PEF : Nous avons eu la chance que Canal+ nous rejoigne. Puis nous avons obtenu des financements de la Région Hauts-de-France via Pictanovo, des Soficas. En Belgique, aussi, le projet a bien été soutenu car Bérangère y est identifiée comme figure de proue de la nouvelle génération.
Qui dit coproduction avec la Belgique, dit équipe franco-belge…
PEF : Exactement, côté français, il y avait notamment la cheffe décoratrice Esther Mysius, mais Bérangère a aussi gardé son équipe proche, pour certains présents depuis le premier court, comme Olivier Boonjing, son chef opérateur, avec qui elle a développé à l’image cette mise en scène qui me fait beaucoup penser à un cinéma réaliste, naturaliste, à l’anglaise.
BM : Avec Olivier, nous nous connaissons par cœur. Au-delà d’être un grand professionnel, j’aime sa capacité à se plier complètement au cadre qui lui est donné. Comme il a pu le faire dans Rien à foutre (Emmanuel Marre et Julie Lecoustre, 2020), par exemple. Pour Les Filles du ciel, la question centrale était : comment filmer l’intimité ? À l’intérieur de l’appartement, il peut y avoir de la nudité mais il fallait qu’elle ne soit jamais sexualisée. L’idée a été de montrer les peaux, dans une forme de tendresse ou d’abandon. Et surtout de ne jamais placer la caméra à un endroit où l’on regarde autre chose que ce ressenti. Il y avait aussi ce défi de ne pas sexualiser ces adolescentes qui, elles, se sexualisent quand elles vont en boîte. Pour ça, nous filmons beaucoup le regard des clients. Et ce sont elles qui gardent le pouvoir. Sauf Héloïse, qui ne sait pas encore très bien comment se positionner.
Comment se traduit cette intimité dans votre manière de diriger vos comédiennes dans ces scènes-là ?
BME : Tout commence par les répétitions où il faut apprendre à se connaître et voir comment chacune fonctionne, où je perçois qui se sent à l’aise et qui l’est moins. Ensuite, sur le plateau, je fais des prises très longues. Toute l’équipe technique est consciente que le jeu doit l’emporter sur le reste. Nous tournons parfois quinze ou vingt minutes sans nous arrêter. Mais pour que tout cela prenne corps, il faut évidemment un cadre de confiance absolue. Nous communiquons beaucoup. Je vérifie souvent : « Est-ce que ça va ? », en prenant chacune à part.

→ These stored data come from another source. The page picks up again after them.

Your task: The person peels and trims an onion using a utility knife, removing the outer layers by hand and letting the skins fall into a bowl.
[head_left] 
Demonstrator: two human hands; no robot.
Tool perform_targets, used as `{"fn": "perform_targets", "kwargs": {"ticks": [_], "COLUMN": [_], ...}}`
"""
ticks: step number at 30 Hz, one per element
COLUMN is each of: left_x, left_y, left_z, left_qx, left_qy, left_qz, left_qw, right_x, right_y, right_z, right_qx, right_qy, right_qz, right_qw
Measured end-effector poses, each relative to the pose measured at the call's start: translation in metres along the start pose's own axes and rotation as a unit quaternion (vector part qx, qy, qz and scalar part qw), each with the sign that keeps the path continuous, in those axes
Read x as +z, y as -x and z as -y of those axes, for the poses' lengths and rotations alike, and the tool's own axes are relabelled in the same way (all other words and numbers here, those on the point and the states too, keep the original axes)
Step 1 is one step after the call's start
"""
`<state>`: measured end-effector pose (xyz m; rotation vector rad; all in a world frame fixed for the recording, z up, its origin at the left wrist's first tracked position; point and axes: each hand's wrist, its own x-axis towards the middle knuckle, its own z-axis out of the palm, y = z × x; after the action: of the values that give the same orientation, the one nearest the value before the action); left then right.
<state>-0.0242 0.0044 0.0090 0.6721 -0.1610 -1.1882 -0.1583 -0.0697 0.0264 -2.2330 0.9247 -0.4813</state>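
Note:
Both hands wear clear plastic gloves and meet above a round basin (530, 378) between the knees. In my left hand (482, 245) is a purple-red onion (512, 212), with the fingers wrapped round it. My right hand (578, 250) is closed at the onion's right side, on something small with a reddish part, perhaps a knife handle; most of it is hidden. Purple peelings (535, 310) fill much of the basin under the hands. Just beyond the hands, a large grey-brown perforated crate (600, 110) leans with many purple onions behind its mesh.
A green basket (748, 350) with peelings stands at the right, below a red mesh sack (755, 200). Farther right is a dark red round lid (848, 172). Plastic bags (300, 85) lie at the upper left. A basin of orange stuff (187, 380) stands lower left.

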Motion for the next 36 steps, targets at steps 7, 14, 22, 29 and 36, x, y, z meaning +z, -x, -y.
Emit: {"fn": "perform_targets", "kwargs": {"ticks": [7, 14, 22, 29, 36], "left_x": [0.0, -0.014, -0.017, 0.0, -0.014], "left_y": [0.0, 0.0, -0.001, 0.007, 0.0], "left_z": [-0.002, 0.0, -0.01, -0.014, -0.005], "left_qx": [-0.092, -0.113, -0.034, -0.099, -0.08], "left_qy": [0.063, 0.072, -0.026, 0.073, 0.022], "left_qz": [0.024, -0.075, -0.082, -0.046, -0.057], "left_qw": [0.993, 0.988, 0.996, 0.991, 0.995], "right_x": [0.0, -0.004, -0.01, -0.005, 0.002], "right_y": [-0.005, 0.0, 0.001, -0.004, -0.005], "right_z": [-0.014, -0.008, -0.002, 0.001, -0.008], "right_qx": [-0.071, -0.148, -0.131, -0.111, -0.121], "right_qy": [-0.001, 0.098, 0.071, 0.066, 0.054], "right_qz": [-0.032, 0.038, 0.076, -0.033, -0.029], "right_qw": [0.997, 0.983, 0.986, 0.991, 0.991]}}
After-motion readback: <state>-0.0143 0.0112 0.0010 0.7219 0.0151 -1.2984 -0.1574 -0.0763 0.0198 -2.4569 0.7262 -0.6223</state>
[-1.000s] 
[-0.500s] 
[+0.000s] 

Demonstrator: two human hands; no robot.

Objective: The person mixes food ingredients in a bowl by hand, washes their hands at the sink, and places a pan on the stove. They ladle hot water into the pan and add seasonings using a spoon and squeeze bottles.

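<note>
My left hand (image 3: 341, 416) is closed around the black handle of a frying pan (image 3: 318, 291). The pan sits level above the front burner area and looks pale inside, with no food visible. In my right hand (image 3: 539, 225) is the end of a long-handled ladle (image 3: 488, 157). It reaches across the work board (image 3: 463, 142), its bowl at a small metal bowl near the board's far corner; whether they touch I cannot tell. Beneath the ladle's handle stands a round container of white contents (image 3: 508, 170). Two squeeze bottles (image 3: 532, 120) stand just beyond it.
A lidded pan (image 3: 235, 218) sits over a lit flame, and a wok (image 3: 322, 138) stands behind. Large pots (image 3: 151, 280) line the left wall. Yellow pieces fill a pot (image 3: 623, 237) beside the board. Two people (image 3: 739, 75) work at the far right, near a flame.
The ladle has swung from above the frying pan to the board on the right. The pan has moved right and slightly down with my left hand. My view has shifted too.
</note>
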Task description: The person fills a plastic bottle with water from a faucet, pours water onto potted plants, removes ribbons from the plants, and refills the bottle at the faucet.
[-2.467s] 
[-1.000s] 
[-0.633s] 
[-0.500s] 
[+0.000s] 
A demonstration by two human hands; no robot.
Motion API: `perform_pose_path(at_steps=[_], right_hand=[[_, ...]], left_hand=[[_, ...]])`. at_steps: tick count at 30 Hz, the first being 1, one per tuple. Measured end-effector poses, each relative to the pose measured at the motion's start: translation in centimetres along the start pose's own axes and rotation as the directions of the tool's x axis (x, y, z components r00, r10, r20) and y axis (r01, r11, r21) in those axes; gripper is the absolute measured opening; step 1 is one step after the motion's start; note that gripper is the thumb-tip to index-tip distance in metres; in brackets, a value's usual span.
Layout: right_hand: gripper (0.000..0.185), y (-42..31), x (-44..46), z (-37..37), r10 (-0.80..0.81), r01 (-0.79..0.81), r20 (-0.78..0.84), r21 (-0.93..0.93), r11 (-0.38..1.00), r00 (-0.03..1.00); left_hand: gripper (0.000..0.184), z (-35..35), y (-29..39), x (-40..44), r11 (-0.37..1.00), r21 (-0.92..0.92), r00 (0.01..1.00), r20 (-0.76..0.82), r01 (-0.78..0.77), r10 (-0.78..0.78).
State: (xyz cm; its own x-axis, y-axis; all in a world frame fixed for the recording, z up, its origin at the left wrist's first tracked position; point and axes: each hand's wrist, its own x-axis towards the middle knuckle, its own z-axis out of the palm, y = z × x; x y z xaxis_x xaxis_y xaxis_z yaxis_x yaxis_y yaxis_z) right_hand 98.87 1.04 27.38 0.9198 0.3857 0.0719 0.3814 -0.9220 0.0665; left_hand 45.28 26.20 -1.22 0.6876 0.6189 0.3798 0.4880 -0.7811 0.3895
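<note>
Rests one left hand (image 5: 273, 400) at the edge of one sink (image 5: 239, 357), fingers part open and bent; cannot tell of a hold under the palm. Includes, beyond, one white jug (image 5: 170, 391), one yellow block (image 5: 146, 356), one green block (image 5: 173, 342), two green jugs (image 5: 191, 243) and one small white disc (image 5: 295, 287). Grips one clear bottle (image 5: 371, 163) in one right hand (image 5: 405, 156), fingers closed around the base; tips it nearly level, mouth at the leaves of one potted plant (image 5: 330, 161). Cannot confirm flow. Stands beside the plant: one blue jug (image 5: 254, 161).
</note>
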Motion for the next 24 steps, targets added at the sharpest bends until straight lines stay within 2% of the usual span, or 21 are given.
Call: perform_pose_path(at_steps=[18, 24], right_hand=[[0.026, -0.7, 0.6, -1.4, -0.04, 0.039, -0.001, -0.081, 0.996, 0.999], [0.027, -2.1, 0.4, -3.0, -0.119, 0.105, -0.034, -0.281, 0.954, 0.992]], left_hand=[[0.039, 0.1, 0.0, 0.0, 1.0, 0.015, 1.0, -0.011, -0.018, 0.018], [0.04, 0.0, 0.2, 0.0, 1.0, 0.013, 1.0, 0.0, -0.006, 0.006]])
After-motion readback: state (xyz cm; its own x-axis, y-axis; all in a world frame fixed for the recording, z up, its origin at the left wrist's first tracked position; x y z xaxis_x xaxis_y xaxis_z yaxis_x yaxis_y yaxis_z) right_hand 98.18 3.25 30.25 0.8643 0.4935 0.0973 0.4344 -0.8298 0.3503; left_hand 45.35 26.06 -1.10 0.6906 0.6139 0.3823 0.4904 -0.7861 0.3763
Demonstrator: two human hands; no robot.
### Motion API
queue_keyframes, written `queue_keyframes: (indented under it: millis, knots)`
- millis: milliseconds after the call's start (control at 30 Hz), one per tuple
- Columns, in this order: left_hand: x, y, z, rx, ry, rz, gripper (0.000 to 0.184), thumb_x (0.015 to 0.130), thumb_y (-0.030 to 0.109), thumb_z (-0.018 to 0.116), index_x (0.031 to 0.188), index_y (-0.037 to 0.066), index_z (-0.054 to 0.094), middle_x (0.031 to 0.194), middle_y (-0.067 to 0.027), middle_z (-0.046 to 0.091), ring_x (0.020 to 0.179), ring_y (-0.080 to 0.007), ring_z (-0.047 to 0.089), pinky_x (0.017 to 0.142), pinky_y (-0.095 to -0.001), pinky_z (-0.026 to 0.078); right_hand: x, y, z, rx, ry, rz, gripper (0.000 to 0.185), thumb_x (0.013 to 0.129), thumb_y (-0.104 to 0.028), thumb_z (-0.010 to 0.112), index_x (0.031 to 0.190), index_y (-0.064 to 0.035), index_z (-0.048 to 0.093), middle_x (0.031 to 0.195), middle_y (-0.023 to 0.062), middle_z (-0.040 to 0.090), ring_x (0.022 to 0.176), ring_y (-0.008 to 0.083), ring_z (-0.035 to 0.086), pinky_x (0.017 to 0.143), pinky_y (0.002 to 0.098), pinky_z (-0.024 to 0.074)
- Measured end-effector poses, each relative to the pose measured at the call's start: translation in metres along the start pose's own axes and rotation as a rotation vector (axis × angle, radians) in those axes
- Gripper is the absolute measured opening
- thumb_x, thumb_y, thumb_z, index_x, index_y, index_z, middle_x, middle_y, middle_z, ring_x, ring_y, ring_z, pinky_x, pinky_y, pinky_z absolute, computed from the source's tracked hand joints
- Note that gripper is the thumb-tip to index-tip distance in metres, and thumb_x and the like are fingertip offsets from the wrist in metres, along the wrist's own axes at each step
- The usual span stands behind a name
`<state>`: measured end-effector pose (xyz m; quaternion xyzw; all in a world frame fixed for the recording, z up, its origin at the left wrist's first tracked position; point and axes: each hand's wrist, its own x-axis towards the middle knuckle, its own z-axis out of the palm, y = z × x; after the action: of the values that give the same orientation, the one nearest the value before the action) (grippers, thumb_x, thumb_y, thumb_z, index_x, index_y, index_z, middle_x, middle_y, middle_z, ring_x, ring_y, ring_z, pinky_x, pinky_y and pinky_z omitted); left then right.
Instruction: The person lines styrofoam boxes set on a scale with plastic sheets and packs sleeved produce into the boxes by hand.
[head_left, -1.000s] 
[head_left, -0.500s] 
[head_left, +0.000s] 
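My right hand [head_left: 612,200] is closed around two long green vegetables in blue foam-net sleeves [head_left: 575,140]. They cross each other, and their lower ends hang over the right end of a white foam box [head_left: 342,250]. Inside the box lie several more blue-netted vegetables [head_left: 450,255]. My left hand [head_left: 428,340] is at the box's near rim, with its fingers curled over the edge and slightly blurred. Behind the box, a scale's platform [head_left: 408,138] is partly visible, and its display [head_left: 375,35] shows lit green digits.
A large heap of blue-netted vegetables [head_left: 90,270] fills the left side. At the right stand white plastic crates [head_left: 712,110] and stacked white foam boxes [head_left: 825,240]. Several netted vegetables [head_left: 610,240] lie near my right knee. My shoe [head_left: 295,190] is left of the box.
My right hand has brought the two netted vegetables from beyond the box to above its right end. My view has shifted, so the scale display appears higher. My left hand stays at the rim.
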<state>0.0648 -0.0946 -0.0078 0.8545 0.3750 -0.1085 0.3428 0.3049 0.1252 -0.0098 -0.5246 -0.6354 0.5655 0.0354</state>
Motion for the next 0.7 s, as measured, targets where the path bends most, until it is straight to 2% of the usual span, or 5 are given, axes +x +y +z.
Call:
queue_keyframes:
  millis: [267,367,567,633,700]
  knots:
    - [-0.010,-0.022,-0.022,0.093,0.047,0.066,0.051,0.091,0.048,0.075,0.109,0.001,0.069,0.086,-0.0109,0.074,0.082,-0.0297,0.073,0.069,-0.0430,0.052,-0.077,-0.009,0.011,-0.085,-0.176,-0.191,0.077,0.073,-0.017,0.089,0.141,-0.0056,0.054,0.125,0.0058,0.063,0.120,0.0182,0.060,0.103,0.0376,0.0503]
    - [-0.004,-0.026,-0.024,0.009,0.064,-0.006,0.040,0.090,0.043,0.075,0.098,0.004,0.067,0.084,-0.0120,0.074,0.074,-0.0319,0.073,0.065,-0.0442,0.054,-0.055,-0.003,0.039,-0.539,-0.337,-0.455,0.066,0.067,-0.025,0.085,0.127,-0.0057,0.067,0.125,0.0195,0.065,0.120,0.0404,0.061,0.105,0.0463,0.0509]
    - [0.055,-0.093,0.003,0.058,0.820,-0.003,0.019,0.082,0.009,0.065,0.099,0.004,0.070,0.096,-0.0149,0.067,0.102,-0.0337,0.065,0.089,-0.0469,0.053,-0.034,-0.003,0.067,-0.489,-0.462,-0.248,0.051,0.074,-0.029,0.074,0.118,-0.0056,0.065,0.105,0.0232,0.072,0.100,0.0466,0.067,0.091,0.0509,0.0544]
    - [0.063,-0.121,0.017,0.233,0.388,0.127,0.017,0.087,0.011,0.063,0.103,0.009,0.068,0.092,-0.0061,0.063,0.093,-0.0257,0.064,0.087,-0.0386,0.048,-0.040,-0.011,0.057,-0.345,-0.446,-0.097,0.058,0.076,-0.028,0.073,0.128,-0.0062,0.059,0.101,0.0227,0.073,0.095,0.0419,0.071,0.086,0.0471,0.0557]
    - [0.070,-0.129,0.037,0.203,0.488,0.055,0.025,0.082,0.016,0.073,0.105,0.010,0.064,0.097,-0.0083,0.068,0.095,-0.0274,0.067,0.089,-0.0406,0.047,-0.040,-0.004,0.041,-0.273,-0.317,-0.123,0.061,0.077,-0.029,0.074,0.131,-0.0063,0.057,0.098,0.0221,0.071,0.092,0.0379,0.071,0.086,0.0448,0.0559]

C’est un petit film, avec toutes les contraintes de temps et de budget, mais la chose essentielle pour moi est que tout le monde se sente bien. Je ne veux rien prendre aux actrices qu’elles n’ont pas envie de donner. Je ne veux pas provoquer l’accident. Je n’ai pas envie de capturer quelqu’un qui s’effondre parce qu’il est fatigué ou dépassé. Jouer est un métier, et même si elles sont débutantes ou presque, elles veulent toutes faire ce métier.
Les Filles du ciel a-t-il beaucoup évolué au montage ?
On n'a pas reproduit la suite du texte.